### Given information
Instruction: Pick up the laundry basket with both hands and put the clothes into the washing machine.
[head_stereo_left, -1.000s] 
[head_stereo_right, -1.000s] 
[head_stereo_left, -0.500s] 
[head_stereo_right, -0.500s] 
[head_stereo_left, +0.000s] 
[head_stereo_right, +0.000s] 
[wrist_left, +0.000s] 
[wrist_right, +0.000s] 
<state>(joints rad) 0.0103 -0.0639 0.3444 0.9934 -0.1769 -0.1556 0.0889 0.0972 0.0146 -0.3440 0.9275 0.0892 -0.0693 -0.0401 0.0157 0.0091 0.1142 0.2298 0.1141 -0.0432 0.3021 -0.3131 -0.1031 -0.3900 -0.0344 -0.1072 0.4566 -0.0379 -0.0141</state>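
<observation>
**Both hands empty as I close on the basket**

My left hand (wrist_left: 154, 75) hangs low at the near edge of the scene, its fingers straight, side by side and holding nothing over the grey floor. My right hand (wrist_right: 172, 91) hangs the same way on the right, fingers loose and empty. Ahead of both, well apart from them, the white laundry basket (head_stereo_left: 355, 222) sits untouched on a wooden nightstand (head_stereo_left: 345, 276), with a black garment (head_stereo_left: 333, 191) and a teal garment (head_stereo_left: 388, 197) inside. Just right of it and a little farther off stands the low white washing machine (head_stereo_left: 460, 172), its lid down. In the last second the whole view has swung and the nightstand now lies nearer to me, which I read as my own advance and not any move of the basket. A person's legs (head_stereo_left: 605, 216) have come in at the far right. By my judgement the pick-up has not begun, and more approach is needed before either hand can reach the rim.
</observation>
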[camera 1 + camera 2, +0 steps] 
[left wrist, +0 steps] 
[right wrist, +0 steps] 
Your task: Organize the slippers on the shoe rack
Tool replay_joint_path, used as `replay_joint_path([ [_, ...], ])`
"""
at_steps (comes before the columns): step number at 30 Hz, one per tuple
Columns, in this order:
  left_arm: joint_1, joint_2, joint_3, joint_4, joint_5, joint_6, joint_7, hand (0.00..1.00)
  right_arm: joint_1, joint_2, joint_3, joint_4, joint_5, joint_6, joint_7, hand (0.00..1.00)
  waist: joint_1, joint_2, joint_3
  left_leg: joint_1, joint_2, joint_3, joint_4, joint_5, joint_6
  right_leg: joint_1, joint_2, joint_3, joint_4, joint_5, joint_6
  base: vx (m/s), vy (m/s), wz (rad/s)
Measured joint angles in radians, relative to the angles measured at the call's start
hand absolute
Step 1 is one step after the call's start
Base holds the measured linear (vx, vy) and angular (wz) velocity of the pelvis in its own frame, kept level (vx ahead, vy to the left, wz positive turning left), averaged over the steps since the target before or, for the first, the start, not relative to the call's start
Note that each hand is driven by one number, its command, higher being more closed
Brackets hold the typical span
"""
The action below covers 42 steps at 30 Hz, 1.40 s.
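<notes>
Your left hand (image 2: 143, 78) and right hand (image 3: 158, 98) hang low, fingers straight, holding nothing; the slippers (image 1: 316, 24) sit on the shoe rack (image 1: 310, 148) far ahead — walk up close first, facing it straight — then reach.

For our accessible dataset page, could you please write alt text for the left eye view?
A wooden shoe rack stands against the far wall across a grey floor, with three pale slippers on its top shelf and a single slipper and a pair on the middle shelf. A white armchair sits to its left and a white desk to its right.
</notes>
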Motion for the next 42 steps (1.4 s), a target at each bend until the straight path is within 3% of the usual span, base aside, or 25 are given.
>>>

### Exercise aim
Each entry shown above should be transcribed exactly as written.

### Solution to this exercise
Instruction: Pick up the laundry basket with both hands and put the clothes into the washing machine.
[head_stereo_left, -1.000s] 
[head_stereo_right, -1.000s] 
[head_stereo_left, -0.500s] 
[head_stereo_right, -0.500s] 
[head_stereo_left, +0.000s] 
[head_stereo_right, +0.000s] 
[wrist_left, +0.000s] 
[wrist_right, +0.000s] 
<state>(joints rad) 0.0103 -0.0639 0.3444 0.9934 -0.1769 -0.1556 0.0889 0.0972 0.0146 -0.3440 0.9275 0.0892 -0.0693 -0.0401 0.0157 0.0091 0.1142 0.2298 0.1141 -0.0432 0.3021 -0.3131 -0.1031 -0.3900 -0.0344 -0.1072 0.4566 -0.0379 -0.0141</state>
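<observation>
**Both hands empty as I close on the basket**

My left hand (wrist_left: 154, 75) hangs low at the near edge of the scene, its fingers straight, side by side and holding nothing over the grey floor. My right hand (wrist_right: 172, 91) hangs the same way on the right, fingers loose and empty. Ahead of both, well apart from them, the white laundry basket (head_stereo_left: 355, 222) sits untouched on a wooden nightstand (head_stereo_left: 345, 276), with a black garment (head_stereo_left: 333, 191) and a teal garment (head_stereo_left: 388, 197) inside. Just right of it and a little farther off stands the low white washing machine (head_stereo_left: 460, 172), its lid down. In the last second the whole view has swung and the nightstand now lies nearer to me, which I read as my own advance and not any move of the basket. A person's legs (head_stereo_left: 605, 216) have come in at the far right. By my judgement the pick-up has not begun, and more approach is needed before either hand can reach the rim.
</observation>
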[camera 1 + camera 2, +0 steps] 
[left wrist, +0 steps] 
[right wrist, +0 steps] 
Your task: Organize the slippers on the shoe rack
Tool replay_joint_path, used as `replay_joint_path([ [_, ...], ])`
"""
at_steps (comes before the columns): step number at 30 Hz, one per tuple
Columns, in this order:
  left_arm: joint_1, joint_2, joint_3, joint_4, joint_5, joint_6, joint_7, hand (0.00..1.00)
  right_arm: joint_1, joint_2, joint_3, joint_4, joint_5, joint_6, joint_7, hand (0.00..1.00)
  waist: joint_1, joint_2, joint_3
  left_leg: joint_1, joint_2, joint_3, joint_4, joint_5, joint_6
  right_leg: joint_1, joint_2, joint_3, joint_4, joint_5, joint_6
  base: vx (m/s), vy (m/s), wz (rad/s)
Measured joint angles in radians, relative to the angles measured at the call's start
hand absolute
Step 1 is one step after the call's start
Base holds the measured linear (vx, vy) and angular (wz) velocity of the pelvis in its own frame, kept level (vx ahead, vy to the left, wz positive turning left), averaged over the steps since the target before or, for the first, the start, not relative to the call's start
Note that each hand is driven by one number, its command, higher being more closed
Brackets hold the typical span
"""
The action below covers 42 steps at 30 Hz, 1.40 s.
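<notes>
Your left hand (image 2: 143, 78) and right hand (image 3: 158, 98) hang low, fingers straight, holding nothing; the slippers (image 1: 316, 24) sit on the shoe rack (image 1: 310, 148) far ahead — walk up close first, facing it straight — then reach.

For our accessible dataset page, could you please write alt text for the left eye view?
A wooden shoe rack stands against the far wall across a grey floor, with three pale slippers on its top shelf and a single slipper and a pair on the middle shelf. A white armchair sits to its left and a white desk to its right.
</notes>
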Motion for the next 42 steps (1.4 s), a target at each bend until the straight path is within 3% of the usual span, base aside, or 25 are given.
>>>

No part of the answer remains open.